Les éprouvettes proviennent de différents barreaux (2 à 3 éprouvettes sont tirées par barreau en fonction de sa longueur initiale) et tous les barreaux d’un même alliage proviennent d’une même grappe de fonderie (issue du procédé de fonderie à cire perdue). Ceci explique les

78 variations de désorientation par rapport à la direction de croissance [001] et donc la nécessité de déterminer précisément l’orientation de chaque barreau/éprouvette par la méthode de Laue. Le détail de la mesure est présenté ci-dessous.

Figure 2.5 – Plan des éprouvettes de fluage cylindriques utilisées (unités en mm)

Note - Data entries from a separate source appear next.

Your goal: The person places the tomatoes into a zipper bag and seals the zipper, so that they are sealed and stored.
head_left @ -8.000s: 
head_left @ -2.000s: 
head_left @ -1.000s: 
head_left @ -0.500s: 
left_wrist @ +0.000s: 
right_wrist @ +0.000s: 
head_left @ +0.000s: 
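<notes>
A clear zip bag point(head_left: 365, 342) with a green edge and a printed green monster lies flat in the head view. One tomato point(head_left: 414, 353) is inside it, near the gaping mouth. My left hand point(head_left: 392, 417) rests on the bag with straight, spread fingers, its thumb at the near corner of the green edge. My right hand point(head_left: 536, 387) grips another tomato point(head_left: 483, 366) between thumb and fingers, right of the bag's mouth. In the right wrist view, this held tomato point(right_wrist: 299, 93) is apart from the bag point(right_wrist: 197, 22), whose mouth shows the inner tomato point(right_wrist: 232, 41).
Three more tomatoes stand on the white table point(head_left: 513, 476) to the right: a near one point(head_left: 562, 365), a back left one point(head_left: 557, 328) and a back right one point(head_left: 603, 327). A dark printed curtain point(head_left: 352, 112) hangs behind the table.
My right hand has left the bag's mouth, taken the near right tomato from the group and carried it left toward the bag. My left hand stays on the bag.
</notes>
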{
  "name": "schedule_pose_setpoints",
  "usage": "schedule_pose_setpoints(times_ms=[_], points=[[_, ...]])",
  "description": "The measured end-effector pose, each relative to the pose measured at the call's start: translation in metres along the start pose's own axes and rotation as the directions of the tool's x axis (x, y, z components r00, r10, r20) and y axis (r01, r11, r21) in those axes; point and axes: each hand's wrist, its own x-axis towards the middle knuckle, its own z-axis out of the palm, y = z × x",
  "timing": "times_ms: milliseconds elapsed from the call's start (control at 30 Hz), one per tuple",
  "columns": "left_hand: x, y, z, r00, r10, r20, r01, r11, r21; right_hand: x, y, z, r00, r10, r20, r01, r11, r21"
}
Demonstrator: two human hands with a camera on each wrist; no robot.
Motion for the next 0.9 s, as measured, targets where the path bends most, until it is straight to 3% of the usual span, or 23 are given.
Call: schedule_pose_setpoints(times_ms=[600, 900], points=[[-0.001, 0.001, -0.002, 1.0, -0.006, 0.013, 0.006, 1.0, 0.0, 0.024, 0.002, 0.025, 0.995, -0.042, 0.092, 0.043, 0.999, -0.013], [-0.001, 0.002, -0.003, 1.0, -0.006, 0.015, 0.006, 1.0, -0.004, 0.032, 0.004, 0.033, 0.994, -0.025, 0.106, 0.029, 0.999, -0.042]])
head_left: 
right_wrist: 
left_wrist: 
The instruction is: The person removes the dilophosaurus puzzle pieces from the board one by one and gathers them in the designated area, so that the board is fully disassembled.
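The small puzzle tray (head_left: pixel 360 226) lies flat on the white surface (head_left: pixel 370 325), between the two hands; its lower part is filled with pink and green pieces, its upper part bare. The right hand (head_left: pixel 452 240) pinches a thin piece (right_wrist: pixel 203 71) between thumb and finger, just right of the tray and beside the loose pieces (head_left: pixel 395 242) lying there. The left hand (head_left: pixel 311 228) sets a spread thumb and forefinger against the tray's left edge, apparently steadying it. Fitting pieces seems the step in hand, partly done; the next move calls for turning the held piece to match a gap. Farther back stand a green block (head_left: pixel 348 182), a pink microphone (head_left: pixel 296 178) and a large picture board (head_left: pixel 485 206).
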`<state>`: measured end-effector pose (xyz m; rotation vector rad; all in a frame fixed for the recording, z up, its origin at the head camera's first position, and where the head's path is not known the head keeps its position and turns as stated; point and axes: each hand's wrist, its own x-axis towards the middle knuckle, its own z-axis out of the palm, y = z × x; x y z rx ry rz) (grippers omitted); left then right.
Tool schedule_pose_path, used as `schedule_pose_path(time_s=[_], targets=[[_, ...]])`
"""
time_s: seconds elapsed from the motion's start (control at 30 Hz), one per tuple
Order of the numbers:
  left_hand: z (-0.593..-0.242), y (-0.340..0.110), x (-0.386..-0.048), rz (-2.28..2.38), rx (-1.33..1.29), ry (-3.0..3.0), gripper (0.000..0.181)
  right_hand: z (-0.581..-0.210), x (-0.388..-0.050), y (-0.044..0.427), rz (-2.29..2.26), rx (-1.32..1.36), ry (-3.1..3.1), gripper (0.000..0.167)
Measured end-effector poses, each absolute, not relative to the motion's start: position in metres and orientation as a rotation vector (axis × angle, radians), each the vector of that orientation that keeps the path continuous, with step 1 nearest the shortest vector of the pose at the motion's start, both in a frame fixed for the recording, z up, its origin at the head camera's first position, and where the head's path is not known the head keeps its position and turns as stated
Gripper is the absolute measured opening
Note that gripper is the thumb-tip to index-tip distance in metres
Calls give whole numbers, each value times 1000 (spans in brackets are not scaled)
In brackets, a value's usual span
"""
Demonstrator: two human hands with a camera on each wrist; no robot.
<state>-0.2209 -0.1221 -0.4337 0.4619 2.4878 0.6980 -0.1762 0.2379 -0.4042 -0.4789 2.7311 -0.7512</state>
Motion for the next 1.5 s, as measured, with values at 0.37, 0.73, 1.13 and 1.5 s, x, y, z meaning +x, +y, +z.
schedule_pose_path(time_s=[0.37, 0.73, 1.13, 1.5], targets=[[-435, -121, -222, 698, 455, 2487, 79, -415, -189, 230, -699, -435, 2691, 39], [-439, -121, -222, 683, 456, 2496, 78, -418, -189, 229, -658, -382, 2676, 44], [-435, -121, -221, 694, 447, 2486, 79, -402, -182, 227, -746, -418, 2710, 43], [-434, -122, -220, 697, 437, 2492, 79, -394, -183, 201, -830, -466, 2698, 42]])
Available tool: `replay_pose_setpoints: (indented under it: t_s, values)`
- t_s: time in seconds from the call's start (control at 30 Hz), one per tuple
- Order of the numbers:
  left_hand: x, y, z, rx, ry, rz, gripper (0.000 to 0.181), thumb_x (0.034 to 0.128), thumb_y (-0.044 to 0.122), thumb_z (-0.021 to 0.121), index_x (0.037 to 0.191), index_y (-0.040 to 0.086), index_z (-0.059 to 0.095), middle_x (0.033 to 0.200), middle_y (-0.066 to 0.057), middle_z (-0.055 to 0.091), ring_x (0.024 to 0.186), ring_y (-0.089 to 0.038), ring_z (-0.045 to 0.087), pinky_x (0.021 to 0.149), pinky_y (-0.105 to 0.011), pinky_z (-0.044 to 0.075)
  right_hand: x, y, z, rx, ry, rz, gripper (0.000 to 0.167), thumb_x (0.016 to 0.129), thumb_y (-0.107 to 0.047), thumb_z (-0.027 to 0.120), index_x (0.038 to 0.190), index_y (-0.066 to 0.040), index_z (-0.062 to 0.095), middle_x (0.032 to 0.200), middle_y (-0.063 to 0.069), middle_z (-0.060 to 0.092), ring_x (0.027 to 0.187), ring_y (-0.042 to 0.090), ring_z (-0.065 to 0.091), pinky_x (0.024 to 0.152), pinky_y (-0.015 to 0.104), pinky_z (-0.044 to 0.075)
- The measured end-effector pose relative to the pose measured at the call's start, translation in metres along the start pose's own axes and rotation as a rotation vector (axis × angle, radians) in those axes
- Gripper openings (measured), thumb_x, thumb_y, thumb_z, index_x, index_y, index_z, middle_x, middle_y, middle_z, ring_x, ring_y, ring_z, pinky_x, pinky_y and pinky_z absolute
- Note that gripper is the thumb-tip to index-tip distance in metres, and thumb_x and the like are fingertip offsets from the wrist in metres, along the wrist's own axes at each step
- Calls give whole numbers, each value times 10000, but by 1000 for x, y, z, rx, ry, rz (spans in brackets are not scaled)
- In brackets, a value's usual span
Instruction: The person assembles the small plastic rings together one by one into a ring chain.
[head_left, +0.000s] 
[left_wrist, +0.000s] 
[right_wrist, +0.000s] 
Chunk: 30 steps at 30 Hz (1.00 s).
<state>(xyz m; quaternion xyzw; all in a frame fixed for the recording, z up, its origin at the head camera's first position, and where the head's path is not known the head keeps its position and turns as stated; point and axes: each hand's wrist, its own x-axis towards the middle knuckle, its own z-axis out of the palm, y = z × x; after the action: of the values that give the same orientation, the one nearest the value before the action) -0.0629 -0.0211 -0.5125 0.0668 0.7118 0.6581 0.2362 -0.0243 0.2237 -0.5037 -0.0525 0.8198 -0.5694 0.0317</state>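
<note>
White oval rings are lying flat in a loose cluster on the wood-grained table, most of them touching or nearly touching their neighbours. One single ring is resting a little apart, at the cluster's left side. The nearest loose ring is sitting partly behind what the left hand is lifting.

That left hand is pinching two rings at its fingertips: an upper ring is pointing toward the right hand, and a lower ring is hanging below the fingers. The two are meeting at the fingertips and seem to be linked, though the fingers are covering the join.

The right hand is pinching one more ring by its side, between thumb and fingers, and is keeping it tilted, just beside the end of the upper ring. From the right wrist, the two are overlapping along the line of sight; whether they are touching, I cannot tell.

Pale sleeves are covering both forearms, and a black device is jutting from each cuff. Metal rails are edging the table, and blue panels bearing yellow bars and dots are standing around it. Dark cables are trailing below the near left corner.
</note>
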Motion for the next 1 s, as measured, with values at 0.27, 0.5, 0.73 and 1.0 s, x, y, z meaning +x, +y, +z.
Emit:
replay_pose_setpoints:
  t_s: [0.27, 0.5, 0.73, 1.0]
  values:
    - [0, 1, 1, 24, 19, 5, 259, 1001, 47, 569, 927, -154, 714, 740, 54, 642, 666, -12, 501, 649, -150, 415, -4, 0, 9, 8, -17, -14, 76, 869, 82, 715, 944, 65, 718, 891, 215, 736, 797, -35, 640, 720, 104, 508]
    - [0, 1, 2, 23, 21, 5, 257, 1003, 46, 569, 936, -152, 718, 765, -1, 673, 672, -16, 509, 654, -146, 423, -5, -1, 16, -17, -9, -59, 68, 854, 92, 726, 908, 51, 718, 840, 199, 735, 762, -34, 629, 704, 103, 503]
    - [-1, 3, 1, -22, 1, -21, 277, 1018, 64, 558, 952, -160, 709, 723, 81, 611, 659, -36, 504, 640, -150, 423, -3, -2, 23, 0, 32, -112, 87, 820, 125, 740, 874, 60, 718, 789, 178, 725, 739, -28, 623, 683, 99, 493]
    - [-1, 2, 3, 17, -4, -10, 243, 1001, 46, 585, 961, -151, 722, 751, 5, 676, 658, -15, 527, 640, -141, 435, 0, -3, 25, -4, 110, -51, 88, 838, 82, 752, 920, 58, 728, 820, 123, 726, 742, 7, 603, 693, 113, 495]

3.3.1. Désorientation des barreaux et éprouvettes de fluage

La désorientation par rapport à l’axe [001] des barreaux de superalliages reçus a été déterminée par la méthode de Laue. Un cliché de diffraction est produit sur un capteur sensible aux RX (film sensible ou capteur CCD plan) par diffraction d’un rayonnement X polychromatique incident par le monocristal. L’indexation de ce cliché de diffraction et la corrélation entre les positions relatives du plan du cliché et du barreau monocristallin permet de déterminer précisément l’orientation cristallographique de celui-ci en fonction de ses caractéristiques géométriques, de son axe de symétrie cylindrique [11]. Dans le cas de cette étude, c’est une méthode de Laue « en réflexion » qui est utilisée (méthode plus proche de la méthode de Laue en « retour » que de la méthode de Laue « en transmission »), particulièrement bien adaptée pour les pièces massives type aubes de turbine [12]. L’appareillage utilisé permet une indexation automatique du cliché ainsi que la conversion directe de cette indexation en données précisant l’orientation cristallographique du barreau monocristallin.

Figure 2.6 - Schéma simplifié de la géométrie de tir pour la mesure de la désorientation par rapport à l’axe primaire d’une pièce monocristalline par la méthode de Laue en

réflexion [12]

La désorientation de l’axe des barreaux par rapport à l’axe [001]est primordiale notamment pour le fluage à basse température. Les mesures ont été effectuées à Safran Gennevilliers

79 directement sur les barreaux et/ou sur la tête des éprouvettes de fluage après essai. Les barreaux et éprouvettes réceptionnés ont tous une désorientation de leur axe par rapport à une direction cristallographique <001> inférieure à 10°. Cette désorientation est indiquée pour les essais à basse température dans les chapitres suivants.

3.3.2. Préparation des éprouvettes

Par soucis de logistique, l’usinage des éprouvettes de fluage est réalisé après la séquence complète de traitements thermiques. Cet ordre permet aussi d’obtenir la microstructure voulue car un traitement thermique après usinage pourrait provoquer une modification de la microstructure en surface par les contraintes internes générées au cours de l’usinage. Cela engendrerait des modifications de dimensions (polissage « important » nécessaire) et des modifications de l’état de surface de l’éprouvette. Elles sont usinées dans l’atelier du Centre des Matériaux – MINES ParisTech par tournage à partir des barreaux fournis par PFX - Safran Tech. La rectification de surface a été sous-traitée à une entreprise extérieure.

Les éprouvettes, une fois usinées et rectifiées, sont polies « miroir » pour éviter tous défauts de surface pouvant provoquer un amorçage de fissure et une rupture prématurée et ce qui engendrerait une diminution du temps à rupture. Le polissage est réalisé de manière automatique par des meules cylindriques sur tout le fût de l’éprouvette. Chaque passe dure 20 minutes depuis une granulométrie de meule d’une centaine de microns jusqu’à une granulométrie de 1 µm (6 meules successives). L’éprouvette est ensuite rincée dans un bain d’éthanol aux ultrasons pour supprimer toute pollution résiduelle du polissage.

L’éprouvette une fois polie et nettoyée est observée au microscope optique pour s’assurer de la conformité du polissage : aucun défaut de surface ni rayure. Le diamètre est ensuite mesuré précisément à l’aide d’un extensomètre laser afin de définir la bonne masse à appliquer au bras de levier pour obtenir la contrainte nominale de l’essai de fluage à réaliser.